Jadi, persoalan bukan pada murid tapi pada
sekolah,” kata Lody yang menyebut sekolah tidak mengorganisir e-education
atau e-teaching-learning sehingga berdampak membebani peserta didik.
Munculnya
keluhan sebagai dampak dari pelaksanaan PJJ yang membebani dan membosankan di
tengah wabah virus covid-19, membuat Lody mengingatkan, bahwa baik dalam
bencana alam, maupun non alam seperti virus covid-19, kebijakan pendidikan semestinya
diputuskan dengan pertimbangan yang bijaksana.
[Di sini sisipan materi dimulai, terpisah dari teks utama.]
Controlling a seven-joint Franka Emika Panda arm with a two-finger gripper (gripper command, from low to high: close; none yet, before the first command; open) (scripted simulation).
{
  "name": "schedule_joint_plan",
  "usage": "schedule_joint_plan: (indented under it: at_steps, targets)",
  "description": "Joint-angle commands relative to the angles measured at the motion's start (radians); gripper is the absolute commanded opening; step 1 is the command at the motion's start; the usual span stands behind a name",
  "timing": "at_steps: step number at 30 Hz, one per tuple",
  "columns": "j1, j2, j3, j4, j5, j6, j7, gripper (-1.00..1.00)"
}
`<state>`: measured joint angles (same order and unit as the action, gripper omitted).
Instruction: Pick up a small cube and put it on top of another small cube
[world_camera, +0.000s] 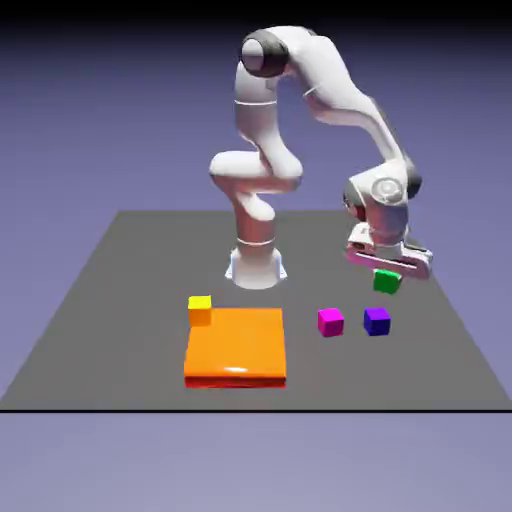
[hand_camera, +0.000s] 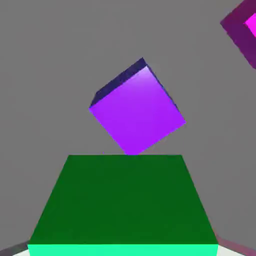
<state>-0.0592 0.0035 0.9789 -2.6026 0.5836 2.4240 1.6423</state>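
- The green cube (world_camera: 387, 281) is being held up above the table (world_camera: 150, 340) by the gripper (world_camera: 388, 272), closed on it.
- The cube is being carried slightly tilted, toward the exterior view's right.
- The purple cube (world_camera: 376, 321) is being left apart below the green one, standing on the table.
- The pink cube (world_camera: 330, 322) is being seen just beside the purple one, on its left in the exterior view.
- The orange slab (world_camera: 236, 345) is being supported by the table, farther to the exterior view's left.
- The yellow cube (world_camera: 200, 304) is being shown at the slab's far left corner.
- The white arm (world_camera: 335, 90) is being held arched above the table.
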Motion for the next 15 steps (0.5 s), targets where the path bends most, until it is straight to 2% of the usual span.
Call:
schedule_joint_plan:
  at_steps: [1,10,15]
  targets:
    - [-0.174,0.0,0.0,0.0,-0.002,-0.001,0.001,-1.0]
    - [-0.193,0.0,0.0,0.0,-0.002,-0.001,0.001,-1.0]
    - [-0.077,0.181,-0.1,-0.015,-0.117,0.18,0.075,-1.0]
“Bencana non alam adalah bencana yang
diakibatkan oleh peristiwa atau rangkaian peristiwa non alam yang antara lain
berupa gagal teknologi, gagal modernisasi, epidemi, dan wabah penyakit,” kata
Lody mengutip Pasal 1 ayat 3 Undang-undang No. 24 Tahun 2007.
Pertimbangan
bijaksana itu, tambah Lody, bisa diperoleh dengan mengembalikan hakikat digital
sebagai alat, sedangkan merdeka dalam merdeka belajar adalah tujuan, bukan
metode. Sebagai alat tentu, digital bisa digunakan untuk menjalankan e-teaching-learning.
“Penggunaan digital dalam pendidikan atau pendidikan online bisa
digunakan sekolah-sekolah kovensional. Bukan saja pada saat adanya virus covid-19,
tapi juga pada saat tidak ada bencana,”
papar Lody.
Dengan
menempatkan makna digital sebagai instrumen untuk mencapai tujuan e-teaching
– learning, yaitu merdeka belajar, maka tindakan meng-copy pendidikan non
online adalah bertentangan dengan tujuan yang ingin dicapai. “Pendidikan online
jadwalnya fleksibel dan bukan meng-copy atau memindahkan pendidikan non
online ke dalam pendidikan online seperti sekarang,” kata Lody mewanti-wanti,
karena hal itu hanya membebani bahkan membelenggu peserta didik.